Senator Nova Peris, in a speech about the government’s treatment of Indigenous Australians, said some Aboriginal people were opting to stay in residential rehabilitation units over returning to impoverished communities to avoid homelessness and the temptation of alcohol and drugs, according to a report on

And it emerged this week that more than three quarters of Aboriginal children in Broken Hill have blood lead levels above national guidelines. ABC News reported that in its latest annual snapshot, the Far West Local Health District found that 76 per cent of young Aboriginal children in Broken Hill had blood lead levels above the new NHMRC threshold of five micrograms per decilitre.

The issue of syphilis was also raised, with this Croakey post looking at the recent syphilis outbreak in Central Australia and might measures might be needed for its eradication.

And for a great discussion on the need for us to tackle the health impacts of racism, this Croakey post is the place to go.


Funding medical research

The Abbott government’s $20 billion medical research future fund has cleared the Senate despite concerns about the potential for its funding decisions to be politicised, according to The Guardian. The government said the fund would firm Australia’s position as a leader on medical research.

Meanwhile, The Australian reported (paywall) on a proposal by Professor Paul Glasziou and colleagues to set up a centre focused on tackling chronic waste in medical research ‒ in essence a centre focused on researching research.
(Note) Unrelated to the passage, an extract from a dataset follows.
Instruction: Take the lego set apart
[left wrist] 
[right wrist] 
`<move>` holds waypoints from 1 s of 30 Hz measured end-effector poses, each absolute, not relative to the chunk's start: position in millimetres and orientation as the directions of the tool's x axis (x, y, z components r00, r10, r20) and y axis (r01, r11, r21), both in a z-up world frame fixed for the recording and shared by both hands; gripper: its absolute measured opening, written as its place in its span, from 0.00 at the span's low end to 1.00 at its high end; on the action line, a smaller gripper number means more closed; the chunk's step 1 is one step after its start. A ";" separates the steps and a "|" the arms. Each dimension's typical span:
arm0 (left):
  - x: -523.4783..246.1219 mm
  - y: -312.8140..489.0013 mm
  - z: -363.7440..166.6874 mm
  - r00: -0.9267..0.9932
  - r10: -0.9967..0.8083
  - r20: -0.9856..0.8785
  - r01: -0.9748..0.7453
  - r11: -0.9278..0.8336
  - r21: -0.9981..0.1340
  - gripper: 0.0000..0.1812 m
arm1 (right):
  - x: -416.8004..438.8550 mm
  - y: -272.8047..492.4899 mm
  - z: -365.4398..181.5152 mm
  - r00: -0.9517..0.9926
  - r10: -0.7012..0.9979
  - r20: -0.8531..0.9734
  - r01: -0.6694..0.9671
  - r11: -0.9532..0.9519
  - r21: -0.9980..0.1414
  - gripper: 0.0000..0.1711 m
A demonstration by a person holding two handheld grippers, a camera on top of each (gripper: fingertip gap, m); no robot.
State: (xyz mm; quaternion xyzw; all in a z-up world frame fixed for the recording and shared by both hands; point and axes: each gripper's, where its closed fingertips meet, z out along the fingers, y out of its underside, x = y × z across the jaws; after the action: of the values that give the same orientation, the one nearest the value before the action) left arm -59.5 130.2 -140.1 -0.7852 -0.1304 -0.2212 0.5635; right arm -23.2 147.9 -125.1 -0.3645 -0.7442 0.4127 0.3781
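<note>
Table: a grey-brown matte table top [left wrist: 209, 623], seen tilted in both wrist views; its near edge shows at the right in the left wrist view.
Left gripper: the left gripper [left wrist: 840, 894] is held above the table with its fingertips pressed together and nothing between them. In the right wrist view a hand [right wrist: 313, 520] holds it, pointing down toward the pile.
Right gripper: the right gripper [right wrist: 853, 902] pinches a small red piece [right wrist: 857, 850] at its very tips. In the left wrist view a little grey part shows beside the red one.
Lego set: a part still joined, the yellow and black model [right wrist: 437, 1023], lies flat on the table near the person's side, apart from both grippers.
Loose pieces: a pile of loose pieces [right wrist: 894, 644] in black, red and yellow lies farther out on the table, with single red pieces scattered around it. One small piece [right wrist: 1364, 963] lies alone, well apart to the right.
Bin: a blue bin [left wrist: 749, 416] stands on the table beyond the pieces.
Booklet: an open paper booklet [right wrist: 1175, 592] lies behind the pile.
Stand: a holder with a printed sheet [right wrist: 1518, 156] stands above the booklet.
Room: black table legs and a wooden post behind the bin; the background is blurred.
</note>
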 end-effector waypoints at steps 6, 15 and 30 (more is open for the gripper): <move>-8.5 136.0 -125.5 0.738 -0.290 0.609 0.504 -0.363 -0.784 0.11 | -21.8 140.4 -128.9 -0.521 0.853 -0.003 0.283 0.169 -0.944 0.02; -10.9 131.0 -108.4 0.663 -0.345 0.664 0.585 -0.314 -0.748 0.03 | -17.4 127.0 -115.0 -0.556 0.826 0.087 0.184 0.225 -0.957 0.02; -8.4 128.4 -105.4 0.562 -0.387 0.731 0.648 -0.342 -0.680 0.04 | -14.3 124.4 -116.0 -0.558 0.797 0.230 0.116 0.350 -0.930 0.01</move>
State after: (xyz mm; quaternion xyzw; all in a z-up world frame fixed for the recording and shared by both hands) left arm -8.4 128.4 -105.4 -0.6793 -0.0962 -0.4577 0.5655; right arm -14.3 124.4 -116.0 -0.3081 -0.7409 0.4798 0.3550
And the Courier Mail covered a call by the University of Queensland’s vice-chancellor Professor Peter Hoj to overhaul the Commonwealth Grants Scheme that funds student places at university, in order to boost the research power of the country’s top institutions.


Hospital woes

State health systems have also been in the news, with hospital policies and practices around the country under the spotlight. In Western Australia, there was debate over the state government’s ban on ambulance ramping at three Perth hospitals, with the Opposition claiming it had failed, after it was revealed paramedics spent almost 350 hours at emergency departments last month.

Elective surgery had to be cancelled in South Australia, as the state experienced its worst flu season on record, sending admissions soaring.  Professor Jon Karnon, writing on Croakey, asked what should have been done better to prevent and manage demand.

In Victoria, the CEO of one of Melbourne’s busiest public hospital networks resigned amid concerns about the service’s performance, after one hospital consistently failed some of the state government’s key performance indicators, according to the Age.  In NSW, Sydney’s Royal North Shore Hospital has launched a major investigation into an incident in which an elderly man who collapsed in a toilet spent more than 20 hours lying on the floor unconscious before he was found by a cleaner.

Croakey meanwhile, looked at the issue of higher hospital mortality rates at weekends, but suggested that seven-day rosters were no panacea.


Teen’s troubling mental health

Hundreds of thousands of Australian children and teenagers are experiencing serious mental health issues, according to research reported in the Sydney Morning Herald which showed that as many as one in 10  children, some as young as four, have mental health disorders. The biggest survey into child and teenager mental health in Australia also found widespread self-harm as well as anxiety and depression.

Sydney Morning Herald columnist Ross Gittins warned that poor mental health was “dragging our economy down”.


Musical therapy

To end on a musical note, the common practice of surgeons playing their favourite music in the operating theatre may be disruptive and surgeons should think twice about pressing the play button, according to a small study covered by BBC News.

But listening to music could help prevent epileptic seizures, according to US study that found the brains of patients with reacted differently to certain types of music than those without the disorder.